C’est une presse qui peut être interrogée, contredite, corrigée et, lorsqu’elle enfreint les règles, sanctionnée selon un cadre clair et proportionné.
Entre souveraineté et liberté d’informer
L’affaire France 24 pose ainsi une équation délicate.
Un État souverain ne peut être privé du droit de fixer les règles applicables aux médias présents sur son territoire.
Mais l’exercice de cette souveraineté doit également s’accompagner d’une exigence de mesure, de transparence et de proportionnalité.
De son côté, un média international ne peut invoquer la liberté d’informer pour s’affranchir de toute exigence de rigueur.
La liberté éditoriale implique une responsabilité éditoriale.

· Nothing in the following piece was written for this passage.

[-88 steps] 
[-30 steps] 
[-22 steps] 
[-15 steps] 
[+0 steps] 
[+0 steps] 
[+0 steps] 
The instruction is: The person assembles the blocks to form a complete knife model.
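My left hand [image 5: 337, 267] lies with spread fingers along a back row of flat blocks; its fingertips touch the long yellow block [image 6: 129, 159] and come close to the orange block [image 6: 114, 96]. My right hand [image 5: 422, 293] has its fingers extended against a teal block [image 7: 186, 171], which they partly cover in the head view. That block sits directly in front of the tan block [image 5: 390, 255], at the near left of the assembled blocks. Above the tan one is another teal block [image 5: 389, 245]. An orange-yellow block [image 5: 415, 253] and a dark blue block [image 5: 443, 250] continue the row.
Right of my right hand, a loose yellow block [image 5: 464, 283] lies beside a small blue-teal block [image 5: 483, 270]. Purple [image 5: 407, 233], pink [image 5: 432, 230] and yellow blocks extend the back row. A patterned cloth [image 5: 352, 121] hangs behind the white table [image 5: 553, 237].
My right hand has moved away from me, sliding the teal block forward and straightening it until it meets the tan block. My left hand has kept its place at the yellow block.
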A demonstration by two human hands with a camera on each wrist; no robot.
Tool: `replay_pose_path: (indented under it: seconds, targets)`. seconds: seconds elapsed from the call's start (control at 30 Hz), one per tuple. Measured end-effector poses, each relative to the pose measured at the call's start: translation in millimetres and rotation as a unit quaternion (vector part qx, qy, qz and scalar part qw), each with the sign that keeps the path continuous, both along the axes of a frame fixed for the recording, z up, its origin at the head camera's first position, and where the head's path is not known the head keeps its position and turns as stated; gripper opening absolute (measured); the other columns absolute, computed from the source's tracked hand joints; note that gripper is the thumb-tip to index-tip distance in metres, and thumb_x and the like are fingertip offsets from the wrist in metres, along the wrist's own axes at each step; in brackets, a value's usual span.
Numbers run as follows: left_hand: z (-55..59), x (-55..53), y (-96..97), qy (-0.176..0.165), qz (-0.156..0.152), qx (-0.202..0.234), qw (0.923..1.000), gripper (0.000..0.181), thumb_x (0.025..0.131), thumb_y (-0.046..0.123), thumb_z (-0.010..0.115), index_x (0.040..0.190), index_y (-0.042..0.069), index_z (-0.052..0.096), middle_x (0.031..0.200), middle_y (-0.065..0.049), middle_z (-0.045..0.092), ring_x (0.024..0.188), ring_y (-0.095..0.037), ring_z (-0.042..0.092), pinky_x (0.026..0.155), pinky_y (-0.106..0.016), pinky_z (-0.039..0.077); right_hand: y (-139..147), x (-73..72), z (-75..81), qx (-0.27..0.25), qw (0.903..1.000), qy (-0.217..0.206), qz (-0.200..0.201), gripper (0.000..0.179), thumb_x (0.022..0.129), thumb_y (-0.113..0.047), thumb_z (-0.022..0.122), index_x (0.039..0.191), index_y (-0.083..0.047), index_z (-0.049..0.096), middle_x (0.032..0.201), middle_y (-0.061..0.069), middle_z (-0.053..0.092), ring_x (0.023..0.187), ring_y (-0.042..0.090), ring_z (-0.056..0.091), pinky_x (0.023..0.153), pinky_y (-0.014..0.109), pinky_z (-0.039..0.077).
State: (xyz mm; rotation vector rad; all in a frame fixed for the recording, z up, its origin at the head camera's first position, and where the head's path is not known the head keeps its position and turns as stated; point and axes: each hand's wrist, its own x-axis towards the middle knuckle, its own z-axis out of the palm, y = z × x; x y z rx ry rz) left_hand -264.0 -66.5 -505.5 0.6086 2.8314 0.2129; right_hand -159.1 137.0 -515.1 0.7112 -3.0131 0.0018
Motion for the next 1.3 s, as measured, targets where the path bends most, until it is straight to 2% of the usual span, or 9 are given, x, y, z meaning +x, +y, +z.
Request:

Dans le cas présent, France 24 a reconnu son erreur et l’a rectifiée à l’antenne.
La Guinée, pour sa part, a choisi la voie de la sanction la plus lourde : retirer à la chaîne son autorisation de diffusion.
C’est cette disproportion apparente entre la faute reconnue et la sanction prononcée qui nourrit désormais l’essentiel de la controverse.
Au fond, une bataille autour des mots
Cette affaire rappelle finalement une réalité fondamentale du journalisme politique : les mots ne sont jamais neutres.
Dire d’un responsable qu’il est « président » décrit son statut institutionnel.
Le qualifier de « putschiste » renvoie à son mode d’accession initial au pouvoir.
Les deux réalités peuvent appartenir à la même histoire. Mais leur coexistence exige une formulation précise, contextualisée et rigoureuse.
C’est précisément cette rigueur qui permet au journalisme de conserver sa crédibilité.
Et c’est aussi cette rigueur qui devrait guider les pouvoirs publics lorsqu’ils décident de répondre à une erreur médiatique.
Car derrière France 24 et Mamadi Doumbouya, c’est une question plus vaste qui se joue : comment concilier, dans l’Afrique contemporaine, la souveraineté des États, la dignité des institutions, le droit du public à l’information et l’indépendance de la presse ?
La réponse ne réside probablement ni dans l’impunité médiatique, ni dans le silence imposé.
Elle réside dans la capacité des institutions et des médias à accepter une règle simple, mais exigeante : le pouvoir doit pouvoir être questionné, et le journalisme doit pouvoir être tenu responsable de ses erreurs.
L’affaire France 24–Doumbouya est désormais entrée dans cette zone de tension où se rencontrent l’histoire politique, la souveraineté nationale et la liberté d’informer.
Et c’est précisément pour cette raison qu’elle mérite d’être regardée au-delà du seul mot qui l’a déclenchée.